Penutupan perbatasan yang ekstrem semakin mengejutkan ekonomi yang telah rusak oleh salah urus selama beberapa dekade dan sanksi yang dipimpin AS atas program senjata nuklir dan misilnya, mendorong Kim ke momen terberat pemerintahannya sejak ia mengambil alih kekuasaan pada 2011.

Korea Utara telah menjadi salah satu tempat terakhir di dunia tanpa kasus COVID-19 yang diakui setelah virus pertama kali terdeteksi di kota Wuhan di Cina tengah pada akhir 2019 menyebar ke setiap benua termasuk Antartika. Turkmenistan, negara yang sama tertutup dan otoriter di Asia Tengah, telah melaporkan tidak ada kasus ke Organisasi Kesehatan Dunia, meskipun klaimnya juga secara luas diragukan oleh para ahli luar.

Dalam beberapa bulan terakhir, beberapa negara kepulauan Pasifik yang mencegah virus dengan isolasi geografis mereka telah mencatat wabah. Hanya Tuvalu kecil, dengan populasi sekitar 12.000, yang lolos dari virus sejauh ini, sementara beberapa negara lain – Nauru, Mikronesia, dan Kepulauan Marshall – telah menghentikan kasus di perbatasan mereka dan menghindari wabah komunitas.

Wabah Korea Utara terjadi ketika China — sekutu dekat dan mitra dagangnya — memerangi wabah pandemi terbesarnya.
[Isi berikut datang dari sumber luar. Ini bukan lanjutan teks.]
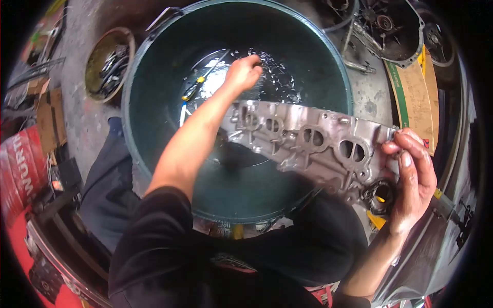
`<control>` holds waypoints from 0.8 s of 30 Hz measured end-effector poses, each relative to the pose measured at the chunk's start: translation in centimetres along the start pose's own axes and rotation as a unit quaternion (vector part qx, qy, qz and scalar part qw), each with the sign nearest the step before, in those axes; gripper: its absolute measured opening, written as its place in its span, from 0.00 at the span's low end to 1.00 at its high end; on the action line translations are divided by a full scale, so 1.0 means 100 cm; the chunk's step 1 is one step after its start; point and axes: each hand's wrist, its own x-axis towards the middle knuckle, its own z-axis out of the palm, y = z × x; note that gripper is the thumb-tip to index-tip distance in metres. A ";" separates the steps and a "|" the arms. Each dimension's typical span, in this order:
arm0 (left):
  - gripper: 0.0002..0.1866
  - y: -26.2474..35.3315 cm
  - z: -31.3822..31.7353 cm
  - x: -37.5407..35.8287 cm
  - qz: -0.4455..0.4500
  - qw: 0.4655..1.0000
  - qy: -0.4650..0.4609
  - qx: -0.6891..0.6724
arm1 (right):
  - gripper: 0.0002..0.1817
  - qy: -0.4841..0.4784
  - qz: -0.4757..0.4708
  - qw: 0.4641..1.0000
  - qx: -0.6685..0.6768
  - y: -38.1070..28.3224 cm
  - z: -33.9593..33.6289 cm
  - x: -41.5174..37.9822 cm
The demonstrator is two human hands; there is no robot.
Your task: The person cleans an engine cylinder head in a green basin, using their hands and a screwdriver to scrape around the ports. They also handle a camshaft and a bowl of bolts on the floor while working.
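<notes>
A grey metal cylinder head point(308, 138) with a row of oval ports lies tilted across the right side of a large dark green tub point(169, 46). My right hand point(413, 177) grips its right end, thumb and fingers wrapped over the edge. My left hand point(244, 74) is over the tub, beyond the cylinder head and apart from it. Its fingers are curled closed, and whatever they may hold is hidden. Shiny liquid point(272, 77) covers part of the tub's bottom. A yellow-and-black-handled tool point(192, 88) and a white-handled item point(183, 113) lie inside, left of my left forearm.
A smaller round bin point(92, 64) with metal parts stands left of the tub. At the upper right are a large metal housing point(413, 31) and flattened cardboard point(411, 97). A red WÜRTH item point(23, 169) sits at the far left. My legs flank the tub's near side.
</notes>
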 end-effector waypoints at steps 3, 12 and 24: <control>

Pada bulan Januari, Korea Utara secara tentatif membuka kembali lalu lintas barang kereta api antara kota perbatasan Sinuiju dan Dandong China untuk pertama kalinya dalam dua tahun, tetapi China menghentikan perdagangan bulan lalu karena wabah di provinsi Liaoning, yang berbatasan dengan Korea Utara.

__

Jurnalis Associated Press Lee Jin-man di Paju, Korea Selatan, Ken Moritsugu di Beijing dan Nick Perry di Wellington, Selandia Baru, berkontribusi pada laporan ini.

Oleh dikarenakan itu diingatkan lagi untuk dapat menyimpan www togel sdy formal lewat web ini secara baik. Agar semakin banyak kesempatan kemenangan sanggup berkunjung kepada diri kami semua. Semoga jadi pembelajaran juga bersama dengan telah diketahui kegunaan privat lain daripada pengeluaran sgp. Supaya dapat segera dicoba oleh para bettor untuk menjadikan pengeluaran sgp sebagai acuan taruhan togel sgp hari ini.